2: enp67s0: <BROADCAST,MULTICAST,UP,LOWER_UP> mtu 1500 qdisc mq state UP mode DEFAULT group default qlen 1000
4: wlo2: <BROADCAST,MULTICAST,UP,LOWER_UP> mtu 1500 qdisc noqueue state UP mode DORMANT group default qlen 1000

The example above shows two interfaces are "UP" - enp67s0 which is a wired connection and wlo2 which is a wireless connection. For this system, the wired connection is desired as it should provide better stability and performance. In general, the chosen interface should also be the primary management interface used by the operating system.

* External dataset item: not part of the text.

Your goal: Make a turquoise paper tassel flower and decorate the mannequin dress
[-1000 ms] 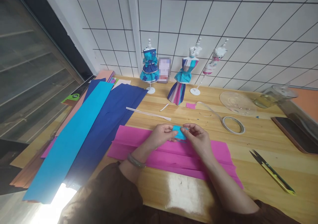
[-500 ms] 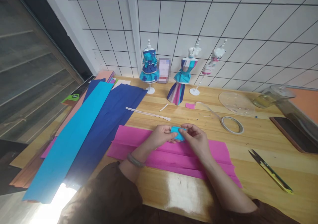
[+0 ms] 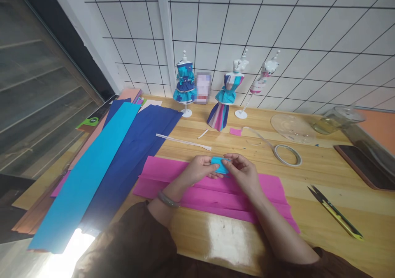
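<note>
Between my two hands is a small light-blue piece [image 3: 219, 165], held over a wide pink sheet [image 3: 216, 200] that lies on the wooden table. My left hand [image 3: 200, 169] pinches its left end with thumb and fingers. On the right end, my right hand [image 3: 242, 169] grips it, the thumb lying across its face. Behind the hands lie a thin white strip [image 3: 183, 141] and a small pink scrap [image 3: 235, 132]. A roll of tape [image 3: 287, 154] rests to their right.
Blue [image 3: 92, 167] and navy sheets [image 3: 142, 146] cover the left side. Two dressed mini mannequins [image 3: 185, 82] [image 3: 226, 93] and a tilted third [image 3: 262, 78] stand by the wall. Snips [image 3: 335, 212], a phone [image 3: 364, 167], a clear plate [image 3: 291, 128] and a glass jar [image 3: 330, 121] are right.
</note>
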Demonstrator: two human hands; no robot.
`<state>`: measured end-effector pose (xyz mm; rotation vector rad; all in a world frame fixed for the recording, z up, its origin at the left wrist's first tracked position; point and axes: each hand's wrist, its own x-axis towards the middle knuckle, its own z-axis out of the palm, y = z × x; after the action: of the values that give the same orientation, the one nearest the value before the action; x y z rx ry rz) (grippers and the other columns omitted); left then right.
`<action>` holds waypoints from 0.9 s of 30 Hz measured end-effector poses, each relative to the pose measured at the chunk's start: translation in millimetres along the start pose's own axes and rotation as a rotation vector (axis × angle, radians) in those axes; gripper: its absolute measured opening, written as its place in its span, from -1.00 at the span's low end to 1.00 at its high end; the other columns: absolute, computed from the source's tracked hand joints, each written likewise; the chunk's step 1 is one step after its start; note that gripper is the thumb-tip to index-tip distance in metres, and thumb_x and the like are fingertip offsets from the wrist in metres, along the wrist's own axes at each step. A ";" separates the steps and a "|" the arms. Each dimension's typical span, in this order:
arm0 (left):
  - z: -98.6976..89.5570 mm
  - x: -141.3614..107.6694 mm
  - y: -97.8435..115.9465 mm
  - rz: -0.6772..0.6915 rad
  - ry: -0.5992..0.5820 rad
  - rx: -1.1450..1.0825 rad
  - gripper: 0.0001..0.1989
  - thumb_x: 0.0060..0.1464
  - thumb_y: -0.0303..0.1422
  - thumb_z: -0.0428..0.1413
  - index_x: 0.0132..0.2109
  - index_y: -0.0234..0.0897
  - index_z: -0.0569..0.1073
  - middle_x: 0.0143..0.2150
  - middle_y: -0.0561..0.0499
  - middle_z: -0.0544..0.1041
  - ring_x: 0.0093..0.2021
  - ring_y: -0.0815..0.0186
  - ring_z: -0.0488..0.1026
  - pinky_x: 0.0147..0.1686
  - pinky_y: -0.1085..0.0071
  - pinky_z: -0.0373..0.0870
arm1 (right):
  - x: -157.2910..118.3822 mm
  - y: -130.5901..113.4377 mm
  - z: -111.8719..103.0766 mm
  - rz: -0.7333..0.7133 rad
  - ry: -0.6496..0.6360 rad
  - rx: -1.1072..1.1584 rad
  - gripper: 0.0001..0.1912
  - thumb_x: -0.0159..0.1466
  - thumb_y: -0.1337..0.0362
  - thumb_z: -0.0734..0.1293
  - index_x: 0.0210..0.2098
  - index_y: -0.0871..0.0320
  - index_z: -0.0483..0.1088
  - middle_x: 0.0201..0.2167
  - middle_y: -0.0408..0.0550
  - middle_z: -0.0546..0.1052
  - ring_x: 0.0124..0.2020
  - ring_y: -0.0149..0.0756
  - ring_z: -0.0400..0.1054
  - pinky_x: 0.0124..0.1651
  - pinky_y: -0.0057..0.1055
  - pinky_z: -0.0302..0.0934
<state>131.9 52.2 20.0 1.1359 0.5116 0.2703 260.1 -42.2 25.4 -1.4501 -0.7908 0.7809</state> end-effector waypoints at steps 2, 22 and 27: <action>-0.7 0.3 0.2 0.029 0.027 -0.003 -0.56 -0.17 -0.17 0.22 -0.20 -0.44 0.44 -0.35 -0.15 0.55 -0.42 0.31 0.51 -0.36 0.41 0.41 | 0.5 0.7 -0.2 0.007 -0.029 0.015 -0.69 0.04 0.12 0.39 -0.29 0.16 0.37 -0.46 -0.12 0.43 -0.44 -0.41 0.31 -0.37 -0.47 0.21; -4.1 2.6 -1.2 0.223 0.089 0.111 -0.77 -0.03 -0.26 0.11 -0.38 -0.39 0.34 -0.58 0.09 0.38 -0.63 0.50 0.30 -0.58 0.55 0.25 | 1.2 3.0 0.1 0.074 -0.226 0.090 -0.55 0.07 0.18 0.38 -0.09 0.15 0.24 -0.53 -0.21 0.40 -0.50 -0.44 0.32 -0.36 -0.44 0.23; -3.0 1.2 0.2 0.221 0.082 0.129 -0.75 -0.03 -0.23 0.11 -0.34 -0.39 0.37 -0.55 0.07 0.39 -0.58 0.47 0.32 -0.54 0.53 0.25 | 1.0 2.2 -0.6 0.056 -0.211 0.063 -0.55 0.06 0.18 0.38 -0.09 0.15 0.23 -0.56 -0.24 0.36 -0.51 -0.43 0.31 -0.38 -0.43 0.21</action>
<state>131.4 55.2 19.0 1.3129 0.4805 0.4827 261.2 -41.7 23.2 -1.3528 -0.8792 1.0052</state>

To use enp67s0 as the interface per the example above, tests can be started with:

bobber run-all --ssh-iface enp67s0 /home/user/logs test-machine-1,test-machine-2,...

DALI Batch Sizes

The DALI preprocesses large and small images which is typical of ResNet50 workflows. Depending on the amount of GPU memory available, the DALI tests could run out of memory and terminate prematurely. Lowering the batch size for DALI allows the GPUs to allocate less memory to the test, enabling the process to complete as intended. It is recommended to attempt the tests once with the default batch sizes to verify successful completion. If the GPUs ran out of memory, a line similar to the following will be shown in the test log (note that the line number (11) and process number (5349) may differ):

/tests/call_dali_multi.sh: line 11:  5349 Killed

This will also be accompanied by the following mpirun error:

--------------------------------------------------------------------------
Primary job  terminated normally, but 1 process returned
a non-zero exit code. Per user-direction, the job has been aborted.
--------------------------------------------------------------------------
--------------------------------------------------------------------------
mpirun detected that one or more processes exited with non-zero status, thus causing
the job to be terminated. The first process to do so was:
  Process name: [[37996,1],0]
  Exit code:    137
--------------------------------------------------------------------------

If this error is shown, drop the batch size by half and restart the test to see if it completes successfully. Continue this process until the test is able to run. While it is possible both the small and large image sizes are causing the GPUs to run out of memory, it is much more likely that the large image batch size needs to be dropped. The default batch size for large images is 256 and for small images it is 512. Specify the batch sizes with the following:

$ bobber run-dali --batch-size-lg 128 --batch-size-sm 256 /home/user/logs test-machine-1,test-machine-2,...
# OR
$ bobber run-all --batch-size-lg 128 --batch-size-sm 256 /home/user/logs test-machine-1,test-machine-2,...

FIO Thread Flags

Depending on the performance of the filesystem under test in addition to the CPUs, the FIO tests might stall, though this is very unlikely. If any of the FIO tests are stuck for a long time (10 minutes or more), the thread counts for both IOPS and bandwidth tests can be dropped to a lower level. These can be specified with the --iops-threads and --bw-threads flags. Note that for high performance filesystems and beefy compute nodes, these values can also be increased to attempt to achieve higher test results. The flags can be specified as follows:

$ bobber run-all --iops-threads 100 --bw-threads 32 /home/user/logs test-machine-1,test-machine-2,...

NCCL HCAs

The NCCL tests use specific HCAs to communicate across nodes. At present, this requires NVIDIA Mellanox network adapters connected between nodes either directly or via a network switch. For most server configurations, there will be a dedicated compute fabric used for high-speed communication between nodes. These adapters should be targeted for the NCCL tests. To find the appropriate adapters, run ibdev2netdev to find the HCA device name that corresponds to the network device name for the compute network. For example, consider the following output:

$ ibdev2netdev
mlx5_0 ==> ib0 (Up)
mlx5_1 ==> ib1 (Up)
mlx5_10 ==> ib10 (Up)
mlx5_11 ==> ib11 (Up)
mlx5_2 ==> ib2 (Up)
mlx5_3 ==> ib3 (Up)
mlx5_4 ==> ib4 (Up)
mlx5_5 ==> ib5 (Up)
mlx5_6 ==> ib6 (Up)
mlx5_7 ==> ib7 (Up)
mlx5_8 ==> ib8 (Up)
mlx5_9 ==> ib9 (Up)

If the compute network is on adapters ib0-ib7, the devices to use for NCCL are mlx5_0, mlx5_1, ..., mlx5_7, matching the list above. To use these devices for the NCCL tests, the --nccl-ib-hcas flag needs to be passed, similar to the following. Note that the devices are separated with commas and no spaces:

$ bobber run-all --nccl-ib-hcas mlx5_0,mlx5_1,mlx5_2,mlx5_3,mlx5_4,mlx5_5,mlx5_6,mlx5_7 /home/user/logs test-machine-1,test-machine-2,...
# OR
$ bobber run-nccl --nccl-ib-hcas mlx5_0,mlx5_1,mlx5_2,mlx5_3,mlx5_4,mlx5_5,mlx5_6,mlx5_7 /home/user/logs test-machine-1,test-machine-2,...